- _Action item_: Among the lines of data below, reproduce only those from the one with "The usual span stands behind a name" through the one with "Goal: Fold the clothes", exactly as they stand, both ends included.

- _Provided material_:
=== Begin Enclosure ===

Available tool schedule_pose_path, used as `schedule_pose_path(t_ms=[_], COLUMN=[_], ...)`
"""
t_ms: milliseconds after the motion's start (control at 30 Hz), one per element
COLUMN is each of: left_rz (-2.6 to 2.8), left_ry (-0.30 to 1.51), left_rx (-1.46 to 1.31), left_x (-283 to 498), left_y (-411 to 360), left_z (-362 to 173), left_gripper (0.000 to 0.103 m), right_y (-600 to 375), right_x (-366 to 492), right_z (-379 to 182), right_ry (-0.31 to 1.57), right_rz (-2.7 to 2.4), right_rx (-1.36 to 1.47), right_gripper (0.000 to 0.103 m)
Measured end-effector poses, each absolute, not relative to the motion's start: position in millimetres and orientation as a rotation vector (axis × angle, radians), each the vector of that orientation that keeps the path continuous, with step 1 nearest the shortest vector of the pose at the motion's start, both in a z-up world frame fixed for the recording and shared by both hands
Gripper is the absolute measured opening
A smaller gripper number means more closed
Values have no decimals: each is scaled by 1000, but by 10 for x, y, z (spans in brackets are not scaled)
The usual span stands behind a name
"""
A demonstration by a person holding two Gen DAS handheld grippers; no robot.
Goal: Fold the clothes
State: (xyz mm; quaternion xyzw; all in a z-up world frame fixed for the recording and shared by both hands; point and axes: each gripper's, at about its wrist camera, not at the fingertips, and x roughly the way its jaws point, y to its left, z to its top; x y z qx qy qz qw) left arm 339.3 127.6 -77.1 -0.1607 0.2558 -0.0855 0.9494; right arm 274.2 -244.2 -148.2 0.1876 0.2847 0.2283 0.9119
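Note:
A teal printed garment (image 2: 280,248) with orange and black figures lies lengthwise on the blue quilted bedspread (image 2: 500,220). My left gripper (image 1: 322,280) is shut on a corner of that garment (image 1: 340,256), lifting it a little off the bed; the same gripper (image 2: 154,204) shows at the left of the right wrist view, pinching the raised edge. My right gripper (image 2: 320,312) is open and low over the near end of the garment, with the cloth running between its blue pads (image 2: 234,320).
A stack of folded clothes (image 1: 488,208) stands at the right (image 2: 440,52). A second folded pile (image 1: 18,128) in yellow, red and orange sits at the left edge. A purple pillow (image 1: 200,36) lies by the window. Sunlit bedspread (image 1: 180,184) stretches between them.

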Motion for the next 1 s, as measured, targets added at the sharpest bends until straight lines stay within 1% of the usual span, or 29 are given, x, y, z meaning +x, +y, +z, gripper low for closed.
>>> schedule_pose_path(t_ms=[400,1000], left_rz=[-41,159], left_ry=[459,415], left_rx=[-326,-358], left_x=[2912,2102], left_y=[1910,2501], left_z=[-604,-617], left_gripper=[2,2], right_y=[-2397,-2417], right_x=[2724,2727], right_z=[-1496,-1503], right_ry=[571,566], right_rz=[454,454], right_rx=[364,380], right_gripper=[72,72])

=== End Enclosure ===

- _Response area_:
The usual span stands behind a name
"""
A demonstration by a person holding two Gen DAS handheld grippers; no robot.
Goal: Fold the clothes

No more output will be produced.